DPDK patches and discussions
 help / color / mirror / Atom feed
From: "Morten Brørup" <mb@smartsharesystems.com>
To: "Honnappa Nagarahalli" <Honnappa.Nagarahalli@arm.com>,
	<dev@dpdk.org>, <olivier.matz@6wind.com>,
	<andrew.rybchenko@oktetlabs.ru>,
	"Kamalakshitha Aligeri" <Kamalakshitha.Aligeri@arm.com>,
	"Bruce Richardson" <bruce.richardson@intel.com>
Cc: "nd" <nd@arm.com>
Subject: RE: [RFC] mempool: zero-copy cache put bulk
Date: Wed, 9 Nov 2022 21:36:57 +0100	[thread overview]
Message-ID: <98CBD80474FA8B44BF855DF32C47DC35D874A9@smartserver.smartshare.dk> (raw)
In-Reply-To: <DBAPR08MB581457B13C4A13A3465BC839983E9@DBAPR08MB5814.eurprd08.prod.outlook.com>

+To: Bruce also showed interest in this topic, and might have more insights.

> From: Honnappa Nagarahalli [mailto:Honnappa.Nagarahalli@arm.com]
> Sent: Wednesday, 9 November 2022 18.58
> 
> <snip>
> 
> >
> > > From: Honnappa Nagarahalli [mailto:Honnappa.Nagarahalli@arm.com]
> > > Sent: Sunday, 6 November 2022 00.11
> > >
> > > + Akshitha, she is working on similar patch
> > >
> > > Few comments inline
> > >
> > > > From: Morten Brørup <mb@smartsharesystems.com>
> > > > Sent: Saturday, November 5, 2022 8:40 AM
> > > >
> > > > Zero-copy access to the mempool cache is beneficial for PMD
> > > performance,
> > > > and must be provided by the mempool library to fix [Bug 1052]
> > > > without
> > > a
> > > > performance regression.
> > > >
> > > > [Bug 1052]: https://bugs.dpdk.org/show_bug.cgi?id=1052
> > > >
> > > >
> > > > This RFC offers a conceptual zero-copy put function, where the
> > > application
> > > > promises to store some objects, and in return gets an address
> where
> > > to store
> > > > them.
> > > >
> > > > I would like some early feedback.
> > > >
> > > > Notes:
> > > > * Allowing the 'cache' parameter to be NULL, and getting it from
> the
> > > > mempool instead, was inspired by rte_mempool_cache_flush().
> > > I am not sure why the 'cache' parameter is required for this API.
> This
> > > API should take the mem pool as the parameter.
> > >
> > > We have based our API on 'rte_mempool_do_generic_put' and removed
> > the
> > > 'cache' parameter.
> >
> > I thoroughly considered omitting the 'cache' parameter, but included
> it for
> > two reasons:
> >
> > 1. The function is a "mempool cache" function (i.e. primarily working
> on the
> > mempool cache), not a "mempool" function.
> >
> > So it is appropriate to have a pointer directly to the structure it
> is working on.
> > Following this through, I also made 'cache' the first parameter and
> 'mp' the
> > second, like in rte_mempool_cache_flush().
> I am wondering if the PMD should be aware of the cache or not. For ex:
> in the case of pipeline mode, the RX and TX side of the PMD are running
> on different cores.

In that example, the PMD can store two cache pointers, one for each of the RX and TX side.

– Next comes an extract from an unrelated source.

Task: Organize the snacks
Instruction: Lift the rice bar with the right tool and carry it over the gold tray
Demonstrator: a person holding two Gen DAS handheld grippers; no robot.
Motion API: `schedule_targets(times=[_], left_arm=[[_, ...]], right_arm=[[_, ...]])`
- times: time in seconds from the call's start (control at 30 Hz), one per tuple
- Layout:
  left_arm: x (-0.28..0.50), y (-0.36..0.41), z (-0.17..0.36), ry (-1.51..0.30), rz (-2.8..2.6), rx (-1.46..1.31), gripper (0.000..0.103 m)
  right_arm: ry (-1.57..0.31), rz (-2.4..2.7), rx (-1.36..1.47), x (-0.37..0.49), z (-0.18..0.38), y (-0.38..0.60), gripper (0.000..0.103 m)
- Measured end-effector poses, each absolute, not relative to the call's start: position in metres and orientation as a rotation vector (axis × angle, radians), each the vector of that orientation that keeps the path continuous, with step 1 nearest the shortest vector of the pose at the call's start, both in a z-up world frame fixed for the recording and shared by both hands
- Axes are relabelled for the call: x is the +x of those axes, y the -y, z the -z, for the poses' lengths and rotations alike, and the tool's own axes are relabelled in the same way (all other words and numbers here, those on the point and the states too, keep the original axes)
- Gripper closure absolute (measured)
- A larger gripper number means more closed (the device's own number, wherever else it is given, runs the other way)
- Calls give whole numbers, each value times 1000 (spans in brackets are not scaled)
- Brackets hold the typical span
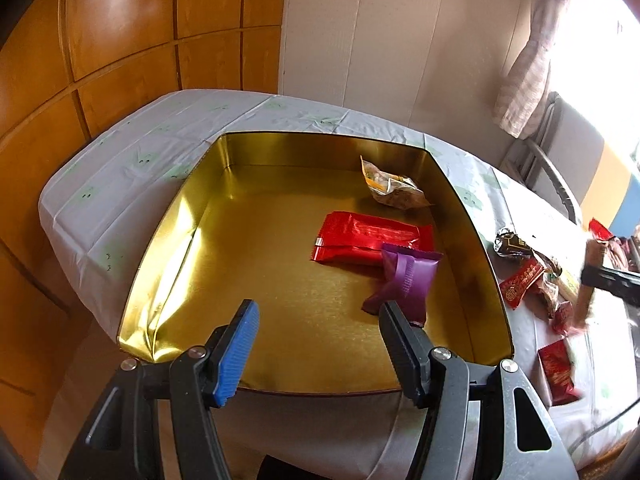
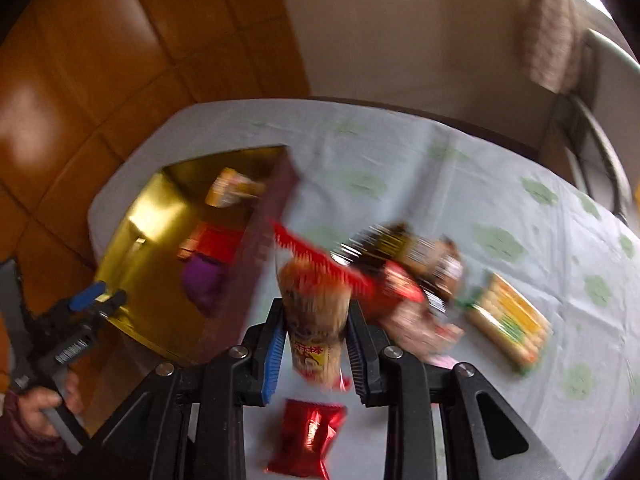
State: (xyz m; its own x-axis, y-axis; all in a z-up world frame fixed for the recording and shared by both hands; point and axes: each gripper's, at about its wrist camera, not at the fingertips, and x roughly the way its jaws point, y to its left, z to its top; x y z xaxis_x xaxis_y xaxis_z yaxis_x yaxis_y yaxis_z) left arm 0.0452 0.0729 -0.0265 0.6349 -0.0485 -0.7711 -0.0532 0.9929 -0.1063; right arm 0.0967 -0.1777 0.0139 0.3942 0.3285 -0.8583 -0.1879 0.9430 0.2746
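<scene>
Our right gripper point(image 2: 316, 344) squeezes its fingers on a tall snack pack point(image 2: 314, 320), up over the counter point(image 2: 400, 168). Our left gripper point(image 1: 316, 344) is open and empty above the gold tin point(image 1: 280, 280).

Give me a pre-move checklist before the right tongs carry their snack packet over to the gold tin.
1. Grip: right tongs shut on the tall snack packet, pads pressing both sides: ok.
2. Packet clear of the table pile: cannot tell, the picture is blurred.
3. Room in the gold tin: the red packet, purple packet and pale packet all lie on its right side; the left floor is bare: ok.
4. Left tongs open, holding nothing: ok.
5. Drop path: left tongs hover over the tin's near edge and could get in the way: not ok.
</scene>
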Motion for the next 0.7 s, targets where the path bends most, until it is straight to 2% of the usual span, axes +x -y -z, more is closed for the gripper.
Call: schedule_targets(times=[0.33,0.53,0.63,0.7], left_arm=[[42,-84,28,-880,-20,-141,40],[41,-91,30,-881,-31,-159,40],[40,-91,30,-879,-27,-158,40],[39,-90,31,-882,-26,-150,40]], right_arm=[[-1119,-485,195,125,-20,90,74],[-1211,-535,163,135,0,59,74],[-1247,-476,99,133,13,54,72],[-1230,-422,77,131,13,58,63]])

And if the PMD is unaware of the cache pointer, it can look it up at runtime using rte_lcore_id(), like it does in the current Intel PMDs.

> However, since the rte_mempool_cache_flush API is provided, may be that
> decision is already done? Interestingly, rte_mempool_cache_flush is
> called by just a single PMD.

I intentionally aligned this RFC with rte_mempool_cache_flush() to maintain consistency.

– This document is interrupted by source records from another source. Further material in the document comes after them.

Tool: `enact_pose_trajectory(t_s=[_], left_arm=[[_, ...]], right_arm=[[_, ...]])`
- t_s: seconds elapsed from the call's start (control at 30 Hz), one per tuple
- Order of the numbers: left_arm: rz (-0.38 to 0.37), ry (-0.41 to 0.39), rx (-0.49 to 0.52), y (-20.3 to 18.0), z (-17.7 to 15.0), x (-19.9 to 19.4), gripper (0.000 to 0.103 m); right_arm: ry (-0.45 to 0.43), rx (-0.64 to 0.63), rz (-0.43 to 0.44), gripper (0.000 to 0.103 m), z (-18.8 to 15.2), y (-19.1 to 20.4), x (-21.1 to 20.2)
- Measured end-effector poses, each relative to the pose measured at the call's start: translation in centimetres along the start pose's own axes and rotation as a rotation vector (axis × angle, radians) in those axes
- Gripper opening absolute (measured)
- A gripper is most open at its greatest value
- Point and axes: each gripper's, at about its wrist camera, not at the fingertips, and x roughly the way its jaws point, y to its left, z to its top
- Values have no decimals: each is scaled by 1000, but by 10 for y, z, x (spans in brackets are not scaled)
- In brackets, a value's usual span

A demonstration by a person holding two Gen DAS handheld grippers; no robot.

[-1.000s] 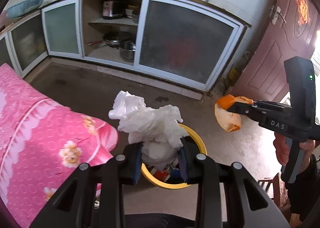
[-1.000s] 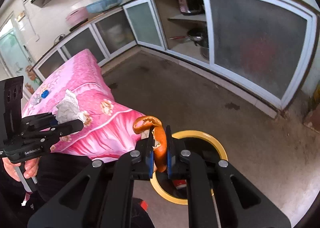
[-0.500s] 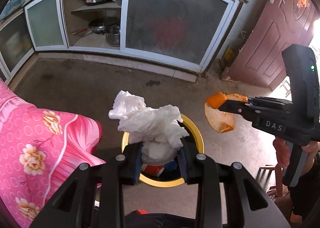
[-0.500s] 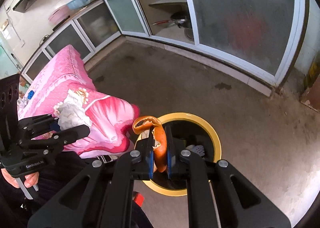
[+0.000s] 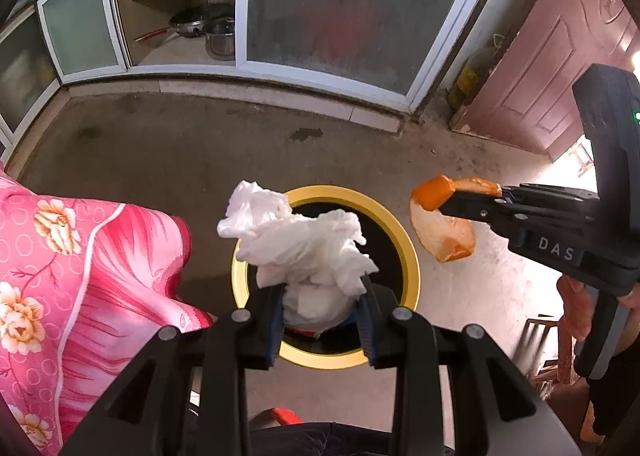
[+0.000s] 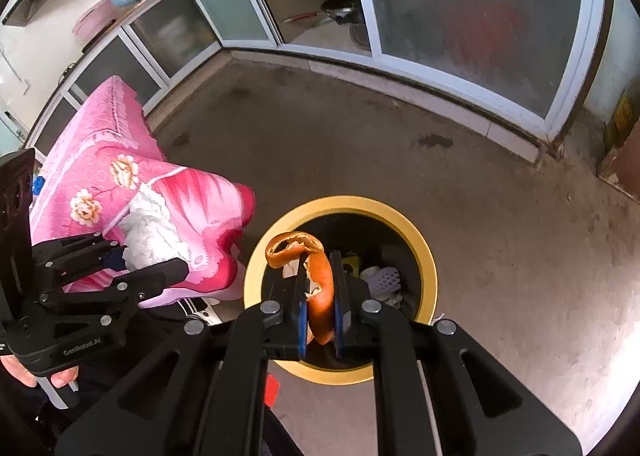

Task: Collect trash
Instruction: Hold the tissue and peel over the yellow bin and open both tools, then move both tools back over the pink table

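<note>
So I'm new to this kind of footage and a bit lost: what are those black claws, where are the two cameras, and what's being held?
No robot here: a person carries two hand-held grippers, each with a fisheye camera looking along its fingers. The left view shows the left hand-held gripper clamped on a crumpled white tissue. The right view shows the right hand-held gripper pinching an orange peel. Each camera also catches the other gripper. Below both sits a yellow-rimmed trash bin on the concrete floor, beside a pink flowered cloth.

Grey concrete floor (image 5: 160,152), yellow-rimmed trash bin (image 5: 412,256) standing on it, pink floral cloth (image 5: 80,276) beside bin
</note>
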Motion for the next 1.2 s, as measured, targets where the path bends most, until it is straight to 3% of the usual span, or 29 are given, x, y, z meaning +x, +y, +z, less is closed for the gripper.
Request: enact_pose_trajectory(t_s=[0.7, 0.77, 0.83, 0.9, 0.93, 0.97, 1.13, 1.2], left_arm=[[1, 52, -36, 0, 10, 36, 31], [5, 52, -51, 2, 10, 37, 47], [16, 34, -83, 7, 10, 35, 80], [19, 15, -121, 13, 9, 30, 86], [17, 19, -136, 17, 9, 29, 88], [16, 22, -149, 20, 9, 28, 88], [2, -46, -178, 36, 1, -14, 88], [2, -121, -181, 48, -8, -52, 88]], right_arm=[[67, -5, -51, 10, 3, 2, 30], [94, 14, -55, 11, 4, -2, 35], [125, 40, -53, 13, 4, -8, 40], [135, 39, -75, 25, 2, -11, 42], [134, 49, -77, 44, 1, -14, 40], [126, 64, -69, 57, 0, -17, 37], [56, 42, -78, 57, 3, -14, 13], [12, 8, -12, 57, 10, -1, 0]])
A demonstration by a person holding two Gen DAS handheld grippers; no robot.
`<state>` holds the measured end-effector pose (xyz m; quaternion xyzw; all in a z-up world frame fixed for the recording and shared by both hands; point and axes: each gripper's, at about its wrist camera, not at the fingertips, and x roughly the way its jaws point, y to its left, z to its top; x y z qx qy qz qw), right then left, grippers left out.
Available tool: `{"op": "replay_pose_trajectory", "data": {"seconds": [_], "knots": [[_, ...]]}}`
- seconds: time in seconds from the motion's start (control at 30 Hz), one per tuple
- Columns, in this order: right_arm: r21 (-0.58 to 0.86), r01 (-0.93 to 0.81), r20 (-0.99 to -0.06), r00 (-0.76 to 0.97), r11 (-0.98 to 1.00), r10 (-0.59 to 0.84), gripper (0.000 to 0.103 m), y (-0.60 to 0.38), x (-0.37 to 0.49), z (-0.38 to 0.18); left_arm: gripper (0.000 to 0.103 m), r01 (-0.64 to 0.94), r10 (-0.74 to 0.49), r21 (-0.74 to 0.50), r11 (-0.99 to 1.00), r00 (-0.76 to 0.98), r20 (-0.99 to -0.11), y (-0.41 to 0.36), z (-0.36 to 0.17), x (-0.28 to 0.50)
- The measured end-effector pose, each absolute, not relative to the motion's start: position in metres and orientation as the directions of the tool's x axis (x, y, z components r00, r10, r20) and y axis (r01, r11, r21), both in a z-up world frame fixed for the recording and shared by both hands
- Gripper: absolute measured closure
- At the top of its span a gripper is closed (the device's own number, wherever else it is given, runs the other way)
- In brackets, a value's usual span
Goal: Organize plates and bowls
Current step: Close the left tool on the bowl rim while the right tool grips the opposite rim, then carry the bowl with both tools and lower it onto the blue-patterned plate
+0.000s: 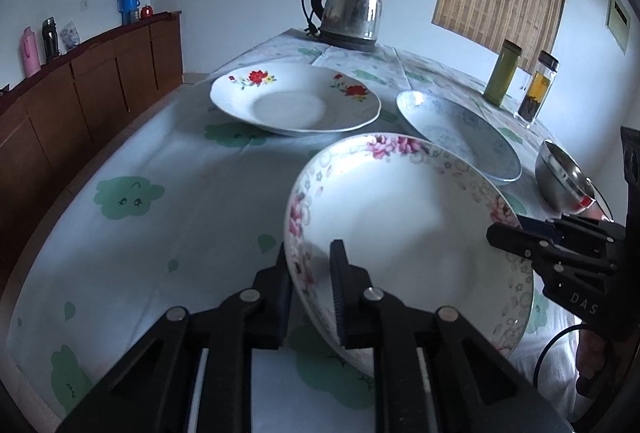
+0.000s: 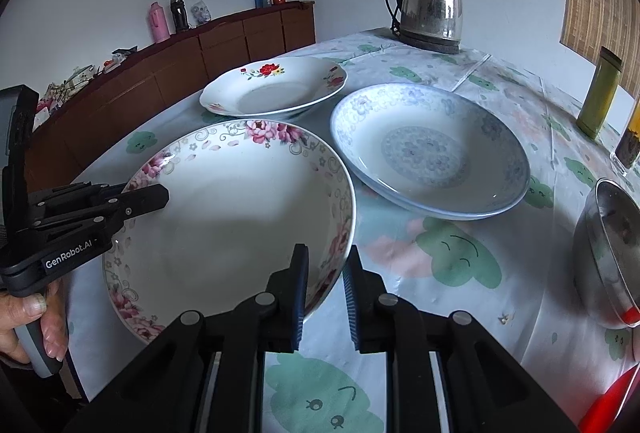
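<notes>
A white plate with a pink flower rim (image 1: 400, 225) (image 2: 240, 225) lies nearest to me on the cloth-covered table (image 1: 180, 193). My left gripper (image 1: 313, 273) is shut on the plate's left rim, one pad inside and one outside. It shows again in the right wrist view as the left gripper (image 2: 160, 197), held by a hand (image 2: 36, 317). My right gripper (image 2: 326, 273) is shut on the opposite rim. In the left wrist view the right gripper (image 1: 498, 233) reaches over that edge. I cannot tell whether the plate is off the cloth.
Behind stand a red-flowered plate (image 1: 296, 101) (image 2: 276, 85) and a blue-patterned plate (image 1: 460, 133) (image 2: 432, 149). A steel bowl (image 1: 564, 177) (image 2: 608, 253) sits at the right. Farther back are a kettle (image 1: 352, 9), a green bottle (image 1: 502, 73) and a glass jar (image 1: 538, 89). A wooden sideboard (image 1: 80, 85) runs along the left.
</notes>
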<state>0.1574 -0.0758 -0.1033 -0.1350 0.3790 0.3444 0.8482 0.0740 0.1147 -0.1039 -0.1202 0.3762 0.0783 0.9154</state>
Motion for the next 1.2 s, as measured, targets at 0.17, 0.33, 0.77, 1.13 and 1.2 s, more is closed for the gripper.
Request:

However, the API is not set in stone. It should always be acceptable to consider improved alternatives.

> 
> So, the question is, should we allow zero-copy only for per-core cache
> or for other cases as well.

I suppose that the mempool library was designed to have a mempool associated with exactly one mempool cache per core. (Alternatively, the mempool can be configured with no mempool caches at all.)

We should probably stay loyal to that design concept, and only allow zero-copy for per-core cache.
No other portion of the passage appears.